While waiting in the waiting room for 3 hours for the surgery I just knew I was waiting to be tortured. I felt like I was electively being apart of a real life criminal minds episode or something. After the second Valium pill, my heart was still palpitating out of my chest, I decide to take the plunge and walk into the surgery room. It was my turn, the last patient there, at 5:45pm. I walked into the surgery room and laid down in the chair as they ask my my name and birthday. I can't even remember what I tell them. I start to breathe faster and faster. Without realizing it I am panicking as the doctor without hesitation places the metal spectrum in my eye, forcing my eye way further open than it should EVER go. At this point everything is moving so fast and my eye is being poked prodded, and cut and I am at this point squeezing Cody's hand to death and hyperventilating. The nurse urgently tells me to calm and slow my breathing and it is taking everything in me to keep my head up and straight and my body on the chair because all I desperately wanted to do was be anyone else, being anywhere else but there right now being slowly tortured while i'm awake and fully aware. The Valium had absolute zero effect on me, I was too panicked. Against the doctors wishes I had two Valium pills before promising him I would not be out of it. At this point in the surgery, I bet he was hoping I was out of it a little bit (he later told me I took 5 years off of his life). So then my eye is forced open to the point of no return but the strange thing is I was still blinking. Well I mean I wasn't because it is physically impossible, but my eye muscles were still working so my muscles were moving like they were blinking and I fully felt like I was truly blinking. That was a nice perk because I was so worried about that part and having to hold my eye open for so long without it being 'lubricated'.

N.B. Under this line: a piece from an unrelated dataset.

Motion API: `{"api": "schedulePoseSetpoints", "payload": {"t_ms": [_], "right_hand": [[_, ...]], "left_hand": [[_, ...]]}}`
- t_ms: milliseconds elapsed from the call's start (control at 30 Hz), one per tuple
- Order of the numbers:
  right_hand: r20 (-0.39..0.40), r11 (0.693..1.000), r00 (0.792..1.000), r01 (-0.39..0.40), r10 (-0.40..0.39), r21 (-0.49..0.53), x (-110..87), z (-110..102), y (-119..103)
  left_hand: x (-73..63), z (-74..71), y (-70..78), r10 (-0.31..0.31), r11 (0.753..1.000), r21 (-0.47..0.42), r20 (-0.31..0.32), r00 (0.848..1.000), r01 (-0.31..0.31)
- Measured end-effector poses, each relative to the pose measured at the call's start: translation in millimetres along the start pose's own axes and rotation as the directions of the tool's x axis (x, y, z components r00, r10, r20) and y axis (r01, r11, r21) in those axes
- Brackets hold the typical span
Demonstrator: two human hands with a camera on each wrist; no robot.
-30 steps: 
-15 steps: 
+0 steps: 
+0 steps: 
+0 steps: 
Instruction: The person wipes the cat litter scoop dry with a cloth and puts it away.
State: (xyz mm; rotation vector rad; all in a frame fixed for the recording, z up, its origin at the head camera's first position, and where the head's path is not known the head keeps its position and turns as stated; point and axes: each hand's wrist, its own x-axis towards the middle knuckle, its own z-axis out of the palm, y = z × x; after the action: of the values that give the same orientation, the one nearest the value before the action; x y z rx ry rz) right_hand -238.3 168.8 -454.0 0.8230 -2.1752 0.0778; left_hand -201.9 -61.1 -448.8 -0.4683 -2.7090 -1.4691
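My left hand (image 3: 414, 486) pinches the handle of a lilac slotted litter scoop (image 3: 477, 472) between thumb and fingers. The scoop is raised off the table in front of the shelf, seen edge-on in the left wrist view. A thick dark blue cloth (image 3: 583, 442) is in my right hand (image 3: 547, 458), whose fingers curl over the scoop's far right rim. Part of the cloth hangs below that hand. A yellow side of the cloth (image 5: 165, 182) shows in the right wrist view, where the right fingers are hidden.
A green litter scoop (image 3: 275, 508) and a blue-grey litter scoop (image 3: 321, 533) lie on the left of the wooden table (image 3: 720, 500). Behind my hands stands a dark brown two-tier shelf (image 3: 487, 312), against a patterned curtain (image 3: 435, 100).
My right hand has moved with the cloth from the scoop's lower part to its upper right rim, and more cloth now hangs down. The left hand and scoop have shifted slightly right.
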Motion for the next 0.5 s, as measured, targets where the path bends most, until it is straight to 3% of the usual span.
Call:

So next, the pressure of my eye was taken with this scary device and the worst part of all, a suction ring was coming towards my eye, and after watching all of the informational videos I knew what it meant and how awful it was going to be. It seemed like it was coming towards my eye in slow motion for like a minute as I could do nothing but cry inside because my eyes wouldn't produce tears. The suction ring went on my eye and the most insane pressure of my life. It felt like the doctor was standing on my eye and it was going to sink into its socket forever. I couldn't even get the words out that I was beyond freaking out. Then came the vision lost. Like they had warned me, my vision was 100% gone. All I could see was pitch black. All I could hear was the distant voice of the doctor saying to keep looking at the light. It was like the feeling of passing out and you are in a dark long lonely tunnel. I couldn't see the laser one bit but tried my hardest to look in that general direction and pray the good Lord gives me my vision back. And then came the cutting of the flap of my eye. You will never feel pain as you would someone cutting a microscopic layer off of the whole front of your eye, like peeling a layer off of a grape with a potato peeler. Even though my eye was numbed, I still felt the feeling and strange pain as you would imagine as he cut the flap off of the front of my eye. I will never forget that feeling. He then peeled the flap back and checked the pressure again. As my vision slowly starts to fade back I smell the smell. My eye was completely burning from the laser as it shaped my eye into the correct shape and fixed my astigmatism. The smell my eye made as it was being burned will be etched into my brain for the rest of my life. I will NEVER forget that smell. It was a horrible, horrible rotting flesh smell like someone being burned alive. That smell alone is what gave me the majority of the PTSD problems. Then the suction ring was released and the flap was replaced as he painted it in place over my eye. My vision was no longer blurry. The worst part was I was only half way done and they taped my finished eye closed and started with the other eye repeating the same process. It felt like a year had gone by with each eye but it was only 5-7 minutes.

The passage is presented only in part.